Reluctantly giving a pre-performance talk at the insistence of the producer to patrons in an empty opera house in Arizona and looking up to see in the back row for the first time in years my librettist for the show, who, possibly between flights and on his way to somewhere else, has decided to see for himself if the old thing still has legs.
The arrogance of “heavy client” copyists, the gratitude of newbies from the provinces, the surprise of residuals, decades’ worth of canary yellow “Local 802 Music Preparation Invoice” sheets lolling like iris tongues from the file cabinets. And the stories: the stories told by the copyists already in their 70s about Garland, Sinatra, and copying music for the networks: Mutual, CBS, NBC, and ABC….
Six of us laughing and cross-talking in a cab on our way to Manny’s with the just-completed and printed instrumental parts of Kander and Ebb’s sizzling new chart for Liza Minelli’s new Vegas show and spilling out onto the sidewalk across from the Port Authority Bus Terminal like pilsner into a tulip glass.
Copying Lion King parts for the Mouse, who stationed a guy by the front door of the office who looked like he was a member of the Blues Brothers Band who we were pretty sure timed us when we went to take a leak. The Case of the Missing Lucky Electric Eraser that began when Brian Fairtile left his go bag in the Winter Garden pit and ended in laughter and tears when, retrieving it, we read the graffiti on the pit wall that said, “They’ll never get the Cats smell out of this pit.”
Drinking coffee and listening to the Portuguese cast album of Company, wondering how all those syllables could possibly be flying by at the rate that they were while trying to identify who the composers were in some of the older black and white pictures of clients on the walls, the beat-up spinet where emergency songs got written, and, as at Fleisher down in Philly, stories about WPA copyists, hard drinking, and the blacklist.
Atticus commissioned. Cicero orated. The monks illuminated the manuscripts. Those of us who were members of the Local 802 were Teamsters. My copyist colleagues were the most resilient, humblest, kindest, smartest, and wisest musicians I’ve ever known. I am proud that I was accepted by them as a colleague when I finally landed in Gotham. We were more than the batmen to our composers, far more than assistants to our employers. People like Mathilda Pincus and Arne Arnstein were legends for a reason.
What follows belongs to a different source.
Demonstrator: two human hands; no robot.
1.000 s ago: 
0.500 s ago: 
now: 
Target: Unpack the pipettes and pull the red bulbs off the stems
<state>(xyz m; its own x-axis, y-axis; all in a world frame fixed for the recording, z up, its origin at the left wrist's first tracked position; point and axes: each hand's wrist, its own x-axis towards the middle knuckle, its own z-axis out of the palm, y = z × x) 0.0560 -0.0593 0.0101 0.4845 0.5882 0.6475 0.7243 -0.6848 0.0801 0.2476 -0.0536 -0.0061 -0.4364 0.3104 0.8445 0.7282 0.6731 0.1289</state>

For years Brian kept a copy of Wine Connoisseur atop his satchel at the office where we worked until, over seder, he and his brilliant spouse told Gilda and me how he intended to quit music copying and become an import-export buyer, like our friend, composer Stephen Dembski. His personal reinvention, from Broadway horn player to copyist, had now been from copyist to wine expert. The best all-around copyist I ever knew.
We were part of traditions that stretched back to the age of Christ. We were the angels witnessing the act of creation and — when it needed a hand, giving it one. We all remembered every piece we ever worked on until we didn’t. And, you know, even though we were all entirely aware of exactly who our clients were as people and as musicians, and of how little we mattered, and who our clients sometimes thought they were in relation to us, none of us ever ran them down. After all, we all become obsolete eventually. It was an honor to serve. It still is.